The commander-in-chief of His Majesty’s Land Forces, General the Right Honourable Rowland, Lord Hill – Baron Hill of Almaraz and of Hawkestone in the County of Salop – took off his spectacles, laid them on the desk and moved to the window, from which he could look out on the snowy parade ground and beyond to St James’s Park.

‘Truly this country is fortunate in having such men as Matthew Hervey in her service. I marked him out for famous things when he galloped for me at Talavera, you know.’

‘I did, my lord,’ replied an officer of upright bearing in the blue undress frock coat of the Guards.

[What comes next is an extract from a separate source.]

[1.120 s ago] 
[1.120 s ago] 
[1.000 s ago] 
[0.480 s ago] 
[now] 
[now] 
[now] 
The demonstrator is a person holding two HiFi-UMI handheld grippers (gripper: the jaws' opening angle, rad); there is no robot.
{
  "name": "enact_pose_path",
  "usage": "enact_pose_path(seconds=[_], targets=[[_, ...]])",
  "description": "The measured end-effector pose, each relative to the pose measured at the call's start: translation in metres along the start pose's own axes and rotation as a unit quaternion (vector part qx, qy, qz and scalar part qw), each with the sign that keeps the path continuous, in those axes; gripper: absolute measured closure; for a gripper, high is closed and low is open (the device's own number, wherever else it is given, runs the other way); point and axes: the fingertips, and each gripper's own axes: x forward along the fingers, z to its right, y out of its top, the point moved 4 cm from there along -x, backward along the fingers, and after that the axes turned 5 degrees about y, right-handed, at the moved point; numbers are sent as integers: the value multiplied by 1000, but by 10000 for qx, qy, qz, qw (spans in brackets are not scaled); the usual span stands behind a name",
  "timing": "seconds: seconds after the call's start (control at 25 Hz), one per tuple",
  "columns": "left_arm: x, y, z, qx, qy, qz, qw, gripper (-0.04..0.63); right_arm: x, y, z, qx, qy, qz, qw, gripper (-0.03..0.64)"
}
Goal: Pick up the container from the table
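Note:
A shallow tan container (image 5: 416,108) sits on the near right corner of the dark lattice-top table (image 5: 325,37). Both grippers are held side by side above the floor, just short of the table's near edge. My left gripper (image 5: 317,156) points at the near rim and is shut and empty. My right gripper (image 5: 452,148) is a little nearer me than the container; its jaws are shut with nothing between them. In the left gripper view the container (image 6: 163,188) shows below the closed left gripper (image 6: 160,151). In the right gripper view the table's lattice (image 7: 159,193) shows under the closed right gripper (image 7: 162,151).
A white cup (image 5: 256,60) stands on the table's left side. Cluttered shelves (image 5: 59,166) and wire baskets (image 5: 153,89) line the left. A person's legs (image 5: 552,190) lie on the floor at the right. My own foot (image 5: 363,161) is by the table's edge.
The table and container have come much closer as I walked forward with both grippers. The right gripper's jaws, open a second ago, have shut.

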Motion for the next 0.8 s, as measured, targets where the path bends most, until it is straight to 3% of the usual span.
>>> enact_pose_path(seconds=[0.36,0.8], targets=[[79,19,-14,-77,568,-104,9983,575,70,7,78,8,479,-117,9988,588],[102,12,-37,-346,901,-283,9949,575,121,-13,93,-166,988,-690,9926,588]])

Lord John Howard, lieutenant-colonel of Grenadiers, and so permanent a fixture of the Horse Guards, the commander-in-chief’s headquarters, as to be thought indispensable by a succession of holders of that appointment (including the Duke of Wellington himself, who now held the highest office of state), picked up the sheaf of papers recounting his friend’s recent mission of observation with the Russian army in the war with the Turk, and waited on his
congé
.

‘Has he gone to Hounslow yet?’

‘Next week, General.’

Lord Hill stood silent for a while observing the ever more whitening scene outside. ‘I hope he shan’t become too comfortable there. I can’t have an officer of his talents remain at duty with his regiment for long.’

‘I think he will be greatly perturbed to have his tenure of command foreshortened, General. He’s waited on his chance for many a year.’

‘That’s as may be, Howard, but the army’s purpose is not to give satisfaction to ardent half-colonels.’

‘Of course, General.’

‘How do things stand on the distaff side?’

‘Sir?’

‘I’ve heard tell his wife’s “retired to the country”.’

‘Ah; I’m not privy to the particulars, but I understand Mrs Hervey is not … of the strongest constitution.’

‘Mm.’ Lord Hill did not sound persuaded.

‘Though not a great distance away – Hertfordshire,’ added the upright Grenadier, as if in mitigation.

‘Not good, Howard; not at all good. I’ve seen too many men fall at their fences that way.’

Lord Hill’s predilection for hunting metaphors was always a delight, and could save a good deal of awkwardness. ‘Quite, sir.’

The snowy scene without seemed wholly now to absorb the chief of men, until suddenly he returned to his former line: ‘I hear he sees much of Lady Katherine Greville.’